TASK GOAL:
Every line in the data below that holds "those" should be found and copied.

INPUT DATA:
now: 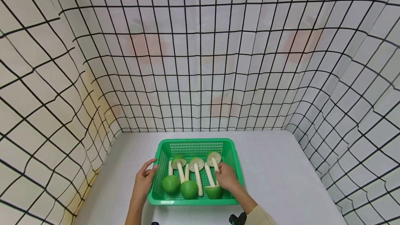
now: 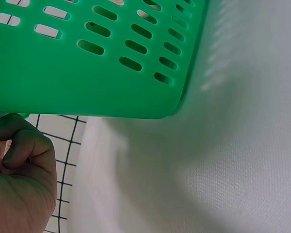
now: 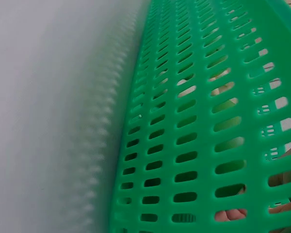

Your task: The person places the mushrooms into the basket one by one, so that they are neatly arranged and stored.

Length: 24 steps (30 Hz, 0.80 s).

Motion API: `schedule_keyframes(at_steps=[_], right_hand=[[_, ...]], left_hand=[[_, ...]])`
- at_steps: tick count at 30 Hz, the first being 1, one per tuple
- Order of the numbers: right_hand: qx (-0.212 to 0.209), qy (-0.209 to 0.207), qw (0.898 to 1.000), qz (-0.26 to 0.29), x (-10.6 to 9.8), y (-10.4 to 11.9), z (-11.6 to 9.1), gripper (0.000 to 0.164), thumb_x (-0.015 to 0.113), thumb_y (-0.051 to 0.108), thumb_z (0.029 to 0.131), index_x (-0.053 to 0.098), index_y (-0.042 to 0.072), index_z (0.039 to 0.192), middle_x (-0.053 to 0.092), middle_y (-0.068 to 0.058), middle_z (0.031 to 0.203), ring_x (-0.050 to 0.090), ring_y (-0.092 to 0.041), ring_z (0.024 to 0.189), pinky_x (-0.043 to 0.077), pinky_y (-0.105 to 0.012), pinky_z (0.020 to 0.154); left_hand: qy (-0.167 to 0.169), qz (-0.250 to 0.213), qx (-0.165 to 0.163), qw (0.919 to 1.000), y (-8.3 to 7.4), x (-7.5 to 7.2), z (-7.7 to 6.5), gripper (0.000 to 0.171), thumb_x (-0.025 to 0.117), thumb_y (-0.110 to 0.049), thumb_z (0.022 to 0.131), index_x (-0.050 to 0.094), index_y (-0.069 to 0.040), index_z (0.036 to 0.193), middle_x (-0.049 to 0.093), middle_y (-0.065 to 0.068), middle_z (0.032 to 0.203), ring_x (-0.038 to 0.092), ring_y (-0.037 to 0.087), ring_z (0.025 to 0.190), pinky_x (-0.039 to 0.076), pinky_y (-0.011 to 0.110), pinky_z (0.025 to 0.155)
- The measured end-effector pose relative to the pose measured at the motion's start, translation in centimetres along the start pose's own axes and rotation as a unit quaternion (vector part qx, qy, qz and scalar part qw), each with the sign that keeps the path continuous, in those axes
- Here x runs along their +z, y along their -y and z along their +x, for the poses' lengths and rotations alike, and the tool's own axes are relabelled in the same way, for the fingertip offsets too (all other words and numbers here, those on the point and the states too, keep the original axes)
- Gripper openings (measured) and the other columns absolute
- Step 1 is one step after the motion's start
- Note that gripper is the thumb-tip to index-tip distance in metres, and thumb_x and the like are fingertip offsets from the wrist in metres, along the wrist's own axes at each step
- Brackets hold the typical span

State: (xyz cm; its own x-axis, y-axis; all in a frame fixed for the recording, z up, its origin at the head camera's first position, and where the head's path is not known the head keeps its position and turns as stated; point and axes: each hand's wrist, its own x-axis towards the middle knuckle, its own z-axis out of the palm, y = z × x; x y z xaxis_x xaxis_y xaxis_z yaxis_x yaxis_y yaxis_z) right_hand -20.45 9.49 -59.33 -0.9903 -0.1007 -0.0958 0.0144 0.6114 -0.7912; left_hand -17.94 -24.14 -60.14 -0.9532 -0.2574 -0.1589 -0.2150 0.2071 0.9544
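Note:
A green plastic basket with slotted walls holds several toy mushrooms with green caps and pale stems. My left hand grips the basket's left rim, its thumb and forefinger meeting at the edge. In the left wrist view, the curled fingers show beside that rim. Inside the basket at the right, my right hand pinches the stem of the back right mushroom, whose pale underside faces up. A front right mushroom lies just below that hand. In the right wrist view the basket wall hides most of the fingers.
The basket stands on a white tabletop. Black wire grid rises behind and on both sides, with pale sheeting beyond it. Other mushrooms lie in the basket, among them a left front one and a middle front one.

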Motion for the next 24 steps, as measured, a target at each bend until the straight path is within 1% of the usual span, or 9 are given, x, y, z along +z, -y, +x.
schedule_keyframes(at_steps=[7, 10, 12, 15, 17, 19, 21, 22, 24], right_hand=[[-0.014, 0.000, 0.998, -0.060, 0.1, 0.3, -0.3, 0.039, 0.064, 0.001, 0.094, 0.055, -0.014, 0.129, 0.058, -0.018, 0.100, 0.054, -0.023, 0.084, 0.048, -0.037, 0.066], [-0.019, -0.008, 0.996, -0.090, 0.0, 0.8, -0.5, 0.050, 0.069, 0.005, 0.092, 0.051, -0.016, 0.135, 0.058, -0.024, 0.110, 0.057, -0.028, 0.090, 0.052, -0.044, 0.072], [-0.027, -0.013, 0.994, -0.104, -0.3, 1.0, -0.8, 0.055, 0.070, 0.008, 0.092, 0.050, -0.017, 0.137, 0.058, -0.029, 0.121, 0.061, -0.035, 0.100, 0.055, -0.051, 0.081], [-0.053, -0.013, 0.994, -0.090, -1.2, 1.4, -1.2, 0.055, 0.069, 0.009, 0.094, 0.049, -0.017, 0.139, 0.055, -0.033, 0.133, 0.060, -0.044, 0.115, 0.053, -0.057, 0.091], [-0.065, -0.013, 0.995, -0.072, -2.2, 1.6, -1.6, 0.053, 0.067, 0.011, 0.097, 0.050, -0.012, 0.141, 0.054, -0.030, 0.138, 0.059, -0.045, 0.122, 0.053, -0.056, 0.094], [-0.079, -0.018, 0.995, -0.052, -3.5, 1.7, -1.9, 0.050, 0.067, 0.013, 0.099, 0.052, -0.008, 0.141, 0.057, -0.026, 0.137, 0.060, -0.041, 0.120, 0.054, -0.053, 0.093], [-0.093, -0.028, 0.994, -0.044, -4.8, 1.5, -2.1, 0.047, 0.068, 0.015, 0.099, 0.054, -0.002, 0.140, 0.060, -0.019, 0.134, 0.063, -0.035, 0.117, 0.056, -0.049, 0.093], [-0.099, -0.035, 0.993, -0.045, -5.4, 1.3, -2.2, 0.045, 0.068, 0.016, 0.099, 0.055, 0.000, 0.140, 0.061, -0.016, 0.133, 0.063, -0.033, 0.117, 0.056, -0.046, 0.094], [-0.122, -0.043, 0.991, -0.039, -6.7, 0.6, -2.2, 0.044, 0.070, 0.013, 0.099, 0.057, 0.001, 0.138, 0.062, -0.015, 0.130, 0.064, -0.030, 0.117, 0.055, -0.043, 0.098]], left_hand=[[-0.005, 0.008, -0.003, 1.0000, 0.0, -0.1, -0.2, 0.043, 0.063, -0.044, 0.102, 0.058, -0.028, 0.142, 0.042, -0.006, 0.066, 0.043, 0.011, 0.060, 0.038, 0.025, 0.056], [-0.004, 0.011, 0.004, 0.9999, -0.1, -0.1, -0.2, 0.043, 0.063, -0.044, 0.102, 0.058, -0.028, 0.142, 0.042, -0.006, 0.067, 0.043, 0.011, 0.061, 0.038, 0.025, 0.057], [-0.006, 0.013, 0.010, 0.9999, -0.2, -0.1, -0.3, 0.042, 0.063, -0.044, 0.102, 0.059, -0.029, 0.141, 0.043, -0.006, 0.067, 0.043, 0.011, 0.061, 0.038, 0.025, 0.057], [-0.011, 0.029, 0.021, 0.9993, -0.4, 0.0, -0.4, 0.041, 0.063, -0.044, 0.102, 0.060, -0.028, 0.140, 0.045, -0.004, 0.068, 0.044, 0.011, 0.061, 0.039, 0.025, 0.056], [-0.014, 0.044, 0.029, 0.9985, -0.5, 0.1, -0.4, 0.043, 0.062, -0.047, 0.102, 0.061, -0.027, 0.140, 0.049, -0.001, 0.070, 0.047, 0.012, 0.062, 0.041, 0.025, 0.056], [-0.017, 0.061, 0.038, 0.9973, -0.5, 0.1, -0.4, 0.045, 0.059, -0.051, 0.103, 0.061, -0.027, 0.141, 0.058, 0.004, 0.078, 0.053, 0.014, 0.067, 0.045, 0.027, 0.059], [-0.017, 0.077, 0.045, 0.9959, -0.5, 0.0, -0.5, 0.049, 0.051, -0.056, 0.104, 0.059, -0.026, 0.143, 0.069, 0.010, 0.099, 0.063, 0.020, 0.084, 0.051, 0.032, 0.068], [-0.019, 0.083, 0.047, 0.9953, -0.5, -0.1, -0.6, 0.052, 0.047, -0.059, 0.105, 0.058, -0.027, 0.144, 0.070, 0.014, 0.110, 0.065, 0.024, 0.093, 0.054, 0.036, 0.073], [-0.024, 0.080, 0.056, 0.9949, -0.4, -0.5, -0.7, 0.056, 0.039, -0.060, 0.107, 0.056, -0.025, 0.146, 0.066, 0.016, 0.120, 0.064, 0.026, 0.097, 0.054, 0.037, 0.075]])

WRITTEN ANSWER:
- The measured end-effector pose relative to the pose measured at the motion's start, translation in centimetres along the start pose's own axes and rotation as a unit quaternion (vector part qx, qy, qz and scalar part qw), each with the sign that keeps the path continuous, in those axes
- Here x runs along their +z, y along their -y and z along their +x, for the poses' lengths and rotations alike, and the tool's own axes are relabelled in the same way, for the fingertip offsets too (all other words and numbers here, those on the point and the states too, keep the original axes)

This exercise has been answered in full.